HOW TO COMPLETE THIS TASK - Set the listing down once more, exactly as given.
(INPUT DATA Opens)
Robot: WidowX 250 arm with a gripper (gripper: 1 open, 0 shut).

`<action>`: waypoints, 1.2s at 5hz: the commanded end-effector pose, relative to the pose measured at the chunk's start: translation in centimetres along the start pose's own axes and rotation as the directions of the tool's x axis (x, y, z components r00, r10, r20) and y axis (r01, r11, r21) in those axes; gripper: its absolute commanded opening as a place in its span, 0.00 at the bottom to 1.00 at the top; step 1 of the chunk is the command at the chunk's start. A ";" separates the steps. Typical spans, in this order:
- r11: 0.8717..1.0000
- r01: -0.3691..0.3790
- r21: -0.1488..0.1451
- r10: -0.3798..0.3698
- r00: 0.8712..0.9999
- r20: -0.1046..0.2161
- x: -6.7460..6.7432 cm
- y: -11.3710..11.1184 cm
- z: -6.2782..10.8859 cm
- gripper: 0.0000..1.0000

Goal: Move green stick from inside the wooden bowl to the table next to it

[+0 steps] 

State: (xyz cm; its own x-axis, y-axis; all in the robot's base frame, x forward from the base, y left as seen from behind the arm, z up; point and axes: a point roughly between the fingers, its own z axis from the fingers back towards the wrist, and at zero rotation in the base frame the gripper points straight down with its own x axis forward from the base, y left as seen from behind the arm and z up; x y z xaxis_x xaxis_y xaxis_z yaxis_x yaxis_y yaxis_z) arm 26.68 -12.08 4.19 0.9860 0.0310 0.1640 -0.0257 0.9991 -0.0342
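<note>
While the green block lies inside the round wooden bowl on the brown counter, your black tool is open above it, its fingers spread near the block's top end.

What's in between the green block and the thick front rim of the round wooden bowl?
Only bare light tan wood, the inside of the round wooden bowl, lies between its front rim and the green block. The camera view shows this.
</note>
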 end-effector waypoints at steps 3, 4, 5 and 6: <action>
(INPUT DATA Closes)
THE ANSWER -
Robot: WidowX 250 arm with a gripper (gripper: 1 open, 0 shut).

`<action>`: waypoints, 1.2s at 5hz: the commanded end-effector pose, relative to the pose measured at the chunk's start: translation in centimetres along the start pose's own axes and rotation as the directions of the tool's x axis (x, y, z components r00, r10, r20) and y axis (r01, r11, r21) in those axes; gripper: its absolute commanded opening as a place in its span, 0.00 at the bottom to 1.00 at the top; step 1 of the chunk is the command at the chunk's start. A ";" separates the steps. Typical spans, in this order:
- r11: 0.8717..1.0000
- r01: -0.3691..0.3790
- r21: -0.1488..0.1451
- r10: -0.3798..0.3698
- r00: 0.8712..0.9999
- r20: -0.1046..0.2161
- x: -6.7460..6.7432 cm
- y: -11.3710..11.1184 cm
- z: -6.2782..10.8859 cm
- gripper: 0.0000..1.0000

Goal: Move green stick from inside the wooden bowl to the table next to it

[+0 steps] 

State: (xyz cm; its own x-axis, y-axis; all in the robot's base frame, x forward from the base, y left as seen from behind the arm, z up; point and axes: a point roughly between the fingers, its own z axis from the fingers back towards the wrist, and at zero rotation in the base frame the gripper points straight down with its own x axis forward from the base, y left as seen from behind the arm and z up; x y z xaxis_x xaxis_y xaxis_z yaxis_x yaxis_y yaxis_z) arm 26.68 -12.08 4.19 0.9860 0.0310 0.1640 -0.0257 0.9991 -0.0342
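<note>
While the green block lies inside the round wooden bowl on the brown counter, your black tool is open above it, its fingers spread near the block's top end.

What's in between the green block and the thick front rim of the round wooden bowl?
Only bare light tan wood, the inside of the round wooden bowl, lies between its front rim and the green block. The camera view shows this.
</note>
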 end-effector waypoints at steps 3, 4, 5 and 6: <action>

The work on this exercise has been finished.